Ahora mismo, yo no soy yo. Es algo pasajero, porque el sortilegio tocara a su fin la magica noche de Reyes, pero la realidad es que escribo estas líneas desde una nueva identidad. Ya no vivo en Madrid, sino en un pueblecito idilico del sur de Florida, una de esas comunidades ejemplares al estilo de la Agrestic de "Weeds" en la que los arboles y los bancos llevan el nombre de sus habitantes y los teclados no tienen ni acentos ni "enies".
En lugar de ver como la vida va pasando a traves de las ventanas de mi oficina, he cruzado al otro lado del cristal y ahora me dedico a exprimir la existencia al maximo. Recorro a diario playas paradisiacas con arena blanca como la harina. Tengo una lancha motora, dos coches, una piscina y un jacuzzi, y todas las "manianas" un repartidor invisible tira el periodico frente a la puerta de mi casa. Desayuno parsimoniosamente huevos con bacon y aderezo los sandwiches con unos curiosos pepinillos agridulces a los que empiezo a ser adicto.
Como no puedo acceder a las peliculas que tenia en mi otra vida, me adormezco disfrutando en mi pantalla de plasma gigante de blockbusters intrascendentes tipo "Noche en el museo". Como mis discos y mi Ipod tambien se quedaron al otro lado del cristal, escucho los CD's del jubilado norteamericano cuya personalidad he suplantado. Mi unica constante, como en ese monumental episodio de "Lost" en que Desmond quedaba atrapado en el tiempo, es una novela de Melania Mazzuco que pude transportar en mi viaje.

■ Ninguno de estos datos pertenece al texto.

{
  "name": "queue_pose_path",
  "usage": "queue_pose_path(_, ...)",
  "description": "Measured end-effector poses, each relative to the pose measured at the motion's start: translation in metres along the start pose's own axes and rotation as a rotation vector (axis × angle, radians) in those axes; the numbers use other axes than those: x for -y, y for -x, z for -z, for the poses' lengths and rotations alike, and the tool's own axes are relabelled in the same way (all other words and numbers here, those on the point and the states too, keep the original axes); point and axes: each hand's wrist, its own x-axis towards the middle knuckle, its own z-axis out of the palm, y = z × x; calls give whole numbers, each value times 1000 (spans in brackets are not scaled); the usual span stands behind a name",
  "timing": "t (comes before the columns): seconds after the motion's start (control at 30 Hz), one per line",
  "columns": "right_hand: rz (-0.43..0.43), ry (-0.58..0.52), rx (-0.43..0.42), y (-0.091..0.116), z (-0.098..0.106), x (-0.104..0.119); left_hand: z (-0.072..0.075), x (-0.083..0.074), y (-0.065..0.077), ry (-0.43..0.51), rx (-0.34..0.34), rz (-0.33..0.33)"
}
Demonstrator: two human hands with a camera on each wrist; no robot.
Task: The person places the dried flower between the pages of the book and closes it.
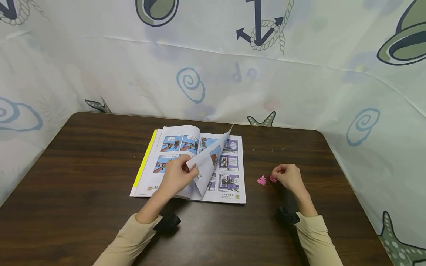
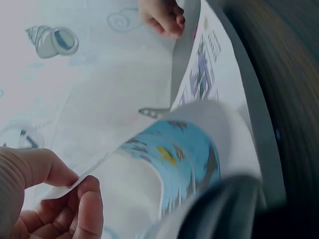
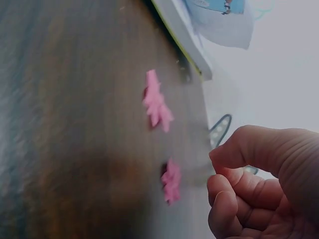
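Note:
An illustrated comic book (image 1: 229, 192) lies spread on the table. My left hand (image 1: 178, 175) pinches a lifted page (image 1: 203, 168) between thumb and fingers. In the left wrist view that page (image 2: 194, 144) curves up, with a blue picture on it. Two small, jagged pink pieces lie on the table right of the book: one (image 1: 261, 180) apart from my right hand (image 1: 289, 177), the other (image 1: 273, 178) right at its fingertips. The right wrist view shows a pink piece (image 3: 157, 102) and a second one (image 3: 171, 181) beside the right hand (image 3: 254, 184), its fingers loosely curled, nothing visible between them.
The dark wooden table (image 1: 83, 177) has rounded far corners. A pale patterned cloth (image 1: 226, 88) hangs behind it and at its sides. Dark wrist devices sit under the left wrist (image 1: 168, 223) and the right wrist (image 1: 287, 216). Tiny scraps lie near the book.

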Motion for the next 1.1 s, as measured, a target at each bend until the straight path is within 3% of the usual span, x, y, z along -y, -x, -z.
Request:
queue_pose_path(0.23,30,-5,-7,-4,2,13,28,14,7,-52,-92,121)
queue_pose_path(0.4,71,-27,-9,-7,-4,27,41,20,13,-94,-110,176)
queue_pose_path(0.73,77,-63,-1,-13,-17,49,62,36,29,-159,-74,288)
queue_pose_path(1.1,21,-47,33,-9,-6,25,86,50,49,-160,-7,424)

Para adoptar esta personalidad, he tenido por tanto que renunciar a esas peliculas, esos discos y esos libros que tan importantes me parecian y sin los cuales no existiria este blog. Y lo mas curioso es que me importa un bledo. Que desde esta nueva terraza desde la que me asomo a la vida todas esas ficciones me parecen grandes vasos de agua con los que tragar las capsulas de la monotonia.